** Exercise objective **
Below are several entries. Transcribe exactly those lines that fall from the one with "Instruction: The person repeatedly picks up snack" through the one with "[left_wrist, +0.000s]", end lines included.

** Raw data **
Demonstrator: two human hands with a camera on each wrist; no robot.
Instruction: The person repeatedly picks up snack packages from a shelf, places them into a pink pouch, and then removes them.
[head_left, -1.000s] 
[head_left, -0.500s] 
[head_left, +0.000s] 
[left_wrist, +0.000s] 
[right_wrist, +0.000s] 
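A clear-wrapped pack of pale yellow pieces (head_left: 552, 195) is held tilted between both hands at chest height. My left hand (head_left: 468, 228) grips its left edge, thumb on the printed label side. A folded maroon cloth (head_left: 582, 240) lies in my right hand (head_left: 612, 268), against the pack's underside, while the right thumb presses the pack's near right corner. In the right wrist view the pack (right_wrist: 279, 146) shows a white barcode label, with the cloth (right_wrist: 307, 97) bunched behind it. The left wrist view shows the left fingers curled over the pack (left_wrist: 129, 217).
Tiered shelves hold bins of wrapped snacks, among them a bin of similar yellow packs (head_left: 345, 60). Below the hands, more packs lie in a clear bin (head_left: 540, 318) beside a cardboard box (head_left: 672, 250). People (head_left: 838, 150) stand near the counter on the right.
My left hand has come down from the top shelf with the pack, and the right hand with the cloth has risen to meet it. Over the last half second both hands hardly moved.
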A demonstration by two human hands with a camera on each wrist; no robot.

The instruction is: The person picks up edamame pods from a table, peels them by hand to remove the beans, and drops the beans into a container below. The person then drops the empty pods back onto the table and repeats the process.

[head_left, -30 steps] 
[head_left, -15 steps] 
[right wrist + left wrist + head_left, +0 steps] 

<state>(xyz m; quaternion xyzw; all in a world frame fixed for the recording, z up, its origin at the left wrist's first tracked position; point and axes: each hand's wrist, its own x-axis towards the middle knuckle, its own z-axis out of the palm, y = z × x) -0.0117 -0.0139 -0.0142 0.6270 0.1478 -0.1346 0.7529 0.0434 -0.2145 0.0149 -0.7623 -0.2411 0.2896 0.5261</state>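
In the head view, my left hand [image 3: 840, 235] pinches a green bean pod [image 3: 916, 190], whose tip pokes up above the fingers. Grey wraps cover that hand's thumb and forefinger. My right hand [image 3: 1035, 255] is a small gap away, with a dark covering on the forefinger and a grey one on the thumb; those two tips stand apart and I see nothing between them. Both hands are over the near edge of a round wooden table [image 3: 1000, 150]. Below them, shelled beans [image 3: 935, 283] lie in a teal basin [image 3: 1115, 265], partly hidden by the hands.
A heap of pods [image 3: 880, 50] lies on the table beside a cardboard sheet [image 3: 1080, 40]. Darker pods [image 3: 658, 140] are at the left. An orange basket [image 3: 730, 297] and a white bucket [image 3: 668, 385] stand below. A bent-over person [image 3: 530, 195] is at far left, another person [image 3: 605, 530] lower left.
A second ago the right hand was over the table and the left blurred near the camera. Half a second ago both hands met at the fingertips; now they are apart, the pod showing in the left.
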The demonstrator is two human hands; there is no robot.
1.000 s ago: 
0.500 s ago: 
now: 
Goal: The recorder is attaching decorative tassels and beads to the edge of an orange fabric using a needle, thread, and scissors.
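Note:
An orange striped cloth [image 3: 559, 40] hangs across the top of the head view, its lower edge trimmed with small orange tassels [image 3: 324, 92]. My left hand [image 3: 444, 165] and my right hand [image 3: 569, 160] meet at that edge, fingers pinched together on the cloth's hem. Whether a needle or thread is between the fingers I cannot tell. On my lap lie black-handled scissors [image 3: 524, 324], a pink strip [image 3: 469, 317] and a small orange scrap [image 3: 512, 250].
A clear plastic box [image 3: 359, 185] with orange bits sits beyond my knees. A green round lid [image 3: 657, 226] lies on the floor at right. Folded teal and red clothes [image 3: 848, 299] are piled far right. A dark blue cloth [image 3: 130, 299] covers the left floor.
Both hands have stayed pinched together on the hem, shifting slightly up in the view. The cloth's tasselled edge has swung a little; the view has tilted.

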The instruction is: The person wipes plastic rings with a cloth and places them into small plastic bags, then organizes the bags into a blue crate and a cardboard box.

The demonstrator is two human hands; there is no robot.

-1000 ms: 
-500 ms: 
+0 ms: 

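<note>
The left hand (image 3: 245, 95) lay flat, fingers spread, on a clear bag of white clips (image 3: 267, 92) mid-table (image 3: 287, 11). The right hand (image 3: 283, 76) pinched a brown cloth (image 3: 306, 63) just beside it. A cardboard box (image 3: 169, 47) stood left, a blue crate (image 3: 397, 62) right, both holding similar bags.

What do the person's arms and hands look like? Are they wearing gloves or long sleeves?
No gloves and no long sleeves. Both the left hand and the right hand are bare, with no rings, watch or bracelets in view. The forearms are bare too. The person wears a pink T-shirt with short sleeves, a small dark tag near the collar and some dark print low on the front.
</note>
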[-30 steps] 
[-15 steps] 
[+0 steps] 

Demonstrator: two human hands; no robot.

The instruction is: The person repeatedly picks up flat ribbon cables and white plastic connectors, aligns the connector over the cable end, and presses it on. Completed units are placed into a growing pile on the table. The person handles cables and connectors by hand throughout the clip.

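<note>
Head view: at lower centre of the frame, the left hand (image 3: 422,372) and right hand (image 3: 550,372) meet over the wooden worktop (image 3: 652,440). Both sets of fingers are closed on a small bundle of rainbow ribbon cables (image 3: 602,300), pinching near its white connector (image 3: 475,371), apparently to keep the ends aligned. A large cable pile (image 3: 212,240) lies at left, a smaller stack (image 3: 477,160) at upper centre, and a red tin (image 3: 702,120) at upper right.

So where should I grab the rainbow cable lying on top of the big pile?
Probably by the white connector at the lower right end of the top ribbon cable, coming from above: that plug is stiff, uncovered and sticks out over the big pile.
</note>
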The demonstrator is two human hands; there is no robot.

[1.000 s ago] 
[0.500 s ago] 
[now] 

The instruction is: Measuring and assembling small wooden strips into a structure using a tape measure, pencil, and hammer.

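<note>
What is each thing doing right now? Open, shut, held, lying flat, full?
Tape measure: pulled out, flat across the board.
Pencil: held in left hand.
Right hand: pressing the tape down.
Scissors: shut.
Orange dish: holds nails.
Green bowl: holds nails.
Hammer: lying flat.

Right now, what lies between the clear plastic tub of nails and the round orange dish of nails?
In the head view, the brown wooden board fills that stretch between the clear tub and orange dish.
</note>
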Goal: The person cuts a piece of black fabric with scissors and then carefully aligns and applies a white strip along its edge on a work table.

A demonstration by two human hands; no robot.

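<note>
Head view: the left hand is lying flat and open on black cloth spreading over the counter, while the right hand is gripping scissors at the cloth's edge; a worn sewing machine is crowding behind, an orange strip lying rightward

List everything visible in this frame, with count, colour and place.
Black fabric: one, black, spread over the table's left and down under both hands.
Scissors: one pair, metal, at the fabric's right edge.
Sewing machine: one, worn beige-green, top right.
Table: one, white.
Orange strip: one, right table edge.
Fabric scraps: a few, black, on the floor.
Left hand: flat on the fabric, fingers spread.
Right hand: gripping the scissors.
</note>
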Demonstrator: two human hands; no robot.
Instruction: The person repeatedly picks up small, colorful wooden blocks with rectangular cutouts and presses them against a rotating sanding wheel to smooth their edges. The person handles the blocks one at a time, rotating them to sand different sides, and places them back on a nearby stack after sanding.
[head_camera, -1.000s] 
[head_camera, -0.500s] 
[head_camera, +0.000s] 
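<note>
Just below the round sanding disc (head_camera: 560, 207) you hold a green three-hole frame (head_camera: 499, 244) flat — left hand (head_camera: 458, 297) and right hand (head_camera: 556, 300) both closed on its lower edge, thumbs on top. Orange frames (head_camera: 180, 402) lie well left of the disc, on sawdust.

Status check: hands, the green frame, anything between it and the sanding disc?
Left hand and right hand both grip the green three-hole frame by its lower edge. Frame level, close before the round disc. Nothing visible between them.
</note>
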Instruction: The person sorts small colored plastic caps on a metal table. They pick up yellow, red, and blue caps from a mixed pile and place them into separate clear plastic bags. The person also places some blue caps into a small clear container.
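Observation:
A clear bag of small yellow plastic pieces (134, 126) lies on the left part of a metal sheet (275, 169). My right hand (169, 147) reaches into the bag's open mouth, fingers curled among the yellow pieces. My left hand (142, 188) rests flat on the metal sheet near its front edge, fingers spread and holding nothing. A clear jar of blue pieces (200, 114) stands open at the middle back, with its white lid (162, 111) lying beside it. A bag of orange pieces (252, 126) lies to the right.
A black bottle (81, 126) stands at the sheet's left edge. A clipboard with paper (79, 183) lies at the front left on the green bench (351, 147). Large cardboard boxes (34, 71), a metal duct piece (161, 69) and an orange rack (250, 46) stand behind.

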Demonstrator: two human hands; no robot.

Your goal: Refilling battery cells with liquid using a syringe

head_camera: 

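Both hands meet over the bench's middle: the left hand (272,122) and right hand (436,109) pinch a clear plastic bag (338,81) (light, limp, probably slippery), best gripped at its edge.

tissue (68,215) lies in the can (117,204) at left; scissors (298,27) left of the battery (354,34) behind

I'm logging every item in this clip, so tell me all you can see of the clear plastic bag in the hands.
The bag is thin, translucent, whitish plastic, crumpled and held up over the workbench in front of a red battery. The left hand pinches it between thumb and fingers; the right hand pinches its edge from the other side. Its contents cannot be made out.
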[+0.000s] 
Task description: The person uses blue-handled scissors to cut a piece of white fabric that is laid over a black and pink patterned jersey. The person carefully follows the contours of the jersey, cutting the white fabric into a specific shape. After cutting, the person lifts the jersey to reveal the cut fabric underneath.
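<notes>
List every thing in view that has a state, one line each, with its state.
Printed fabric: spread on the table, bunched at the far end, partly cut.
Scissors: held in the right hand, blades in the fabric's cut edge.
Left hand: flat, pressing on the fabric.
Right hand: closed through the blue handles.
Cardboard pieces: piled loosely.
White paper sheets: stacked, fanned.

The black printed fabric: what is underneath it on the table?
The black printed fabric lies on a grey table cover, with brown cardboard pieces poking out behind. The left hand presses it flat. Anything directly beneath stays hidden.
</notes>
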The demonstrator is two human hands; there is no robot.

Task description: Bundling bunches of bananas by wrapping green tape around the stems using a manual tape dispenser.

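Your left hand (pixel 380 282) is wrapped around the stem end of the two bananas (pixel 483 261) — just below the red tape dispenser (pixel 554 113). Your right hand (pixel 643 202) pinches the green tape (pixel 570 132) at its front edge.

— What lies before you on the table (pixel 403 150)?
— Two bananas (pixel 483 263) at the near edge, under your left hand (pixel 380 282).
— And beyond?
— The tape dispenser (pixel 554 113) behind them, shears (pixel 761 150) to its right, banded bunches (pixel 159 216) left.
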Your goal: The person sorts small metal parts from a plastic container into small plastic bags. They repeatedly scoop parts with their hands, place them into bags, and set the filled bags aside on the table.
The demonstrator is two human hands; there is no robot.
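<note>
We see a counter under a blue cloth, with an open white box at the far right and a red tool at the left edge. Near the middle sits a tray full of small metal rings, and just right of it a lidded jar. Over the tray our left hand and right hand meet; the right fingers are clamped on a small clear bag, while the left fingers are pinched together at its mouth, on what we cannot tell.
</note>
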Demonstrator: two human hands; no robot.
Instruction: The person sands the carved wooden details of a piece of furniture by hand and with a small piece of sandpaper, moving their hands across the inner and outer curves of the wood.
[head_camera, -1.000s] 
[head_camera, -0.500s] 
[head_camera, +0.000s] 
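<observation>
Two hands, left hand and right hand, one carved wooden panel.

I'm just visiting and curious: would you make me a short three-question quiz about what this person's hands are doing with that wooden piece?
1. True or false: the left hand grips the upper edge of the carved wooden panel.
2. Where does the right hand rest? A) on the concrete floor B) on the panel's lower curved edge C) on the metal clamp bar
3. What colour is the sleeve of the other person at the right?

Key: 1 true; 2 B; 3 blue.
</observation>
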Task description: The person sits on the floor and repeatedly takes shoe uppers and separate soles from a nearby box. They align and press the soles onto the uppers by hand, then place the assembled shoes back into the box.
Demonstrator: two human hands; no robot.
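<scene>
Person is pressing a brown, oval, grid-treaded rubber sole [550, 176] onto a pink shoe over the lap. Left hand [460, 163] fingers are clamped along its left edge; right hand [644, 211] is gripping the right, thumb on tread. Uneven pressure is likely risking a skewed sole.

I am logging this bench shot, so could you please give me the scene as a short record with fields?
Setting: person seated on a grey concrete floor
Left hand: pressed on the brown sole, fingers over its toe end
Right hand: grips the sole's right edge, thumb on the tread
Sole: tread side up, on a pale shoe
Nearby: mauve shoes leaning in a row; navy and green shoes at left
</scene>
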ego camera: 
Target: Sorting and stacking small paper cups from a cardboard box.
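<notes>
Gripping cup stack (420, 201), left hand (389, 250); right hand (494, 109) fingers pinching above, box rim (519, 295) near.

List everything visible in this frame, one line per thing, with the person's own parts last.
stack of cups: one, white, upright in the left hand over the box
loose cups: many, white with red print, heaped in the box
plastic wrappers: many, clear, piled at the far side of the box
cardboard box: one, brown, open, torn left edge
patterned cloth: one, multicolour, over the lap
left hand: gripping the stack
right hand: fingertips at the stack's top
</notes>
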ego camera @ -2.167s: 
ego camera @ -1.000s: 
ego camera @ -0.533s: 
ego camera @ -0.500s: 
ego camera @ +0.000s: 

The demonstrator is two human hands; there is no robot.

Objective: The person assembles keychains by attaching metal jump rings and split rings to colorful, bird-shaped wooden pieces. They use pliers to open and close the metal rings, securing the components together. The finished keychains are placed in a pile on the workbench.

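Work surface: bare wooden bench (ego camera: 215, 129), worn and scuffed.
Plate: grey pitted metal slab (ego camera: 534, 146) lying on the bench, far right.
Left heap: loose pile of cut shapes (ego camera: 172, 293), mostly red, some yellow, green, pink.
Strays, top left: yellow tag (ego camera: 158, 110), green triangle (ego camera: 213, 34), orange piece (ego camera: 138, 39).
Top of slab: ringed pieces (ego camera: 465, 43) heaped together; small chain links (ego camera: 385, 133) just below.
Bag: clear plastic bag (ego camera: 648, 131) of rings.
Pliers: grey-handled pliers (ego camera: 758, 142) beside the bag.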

** Task solution **
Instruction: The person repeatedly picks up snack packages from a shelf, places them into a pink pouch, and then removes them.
[head_left, -1.000s] 
[head_left, -0.500s] 
[head_left, +0.000s] 
[left_wrist, +0.000s] 

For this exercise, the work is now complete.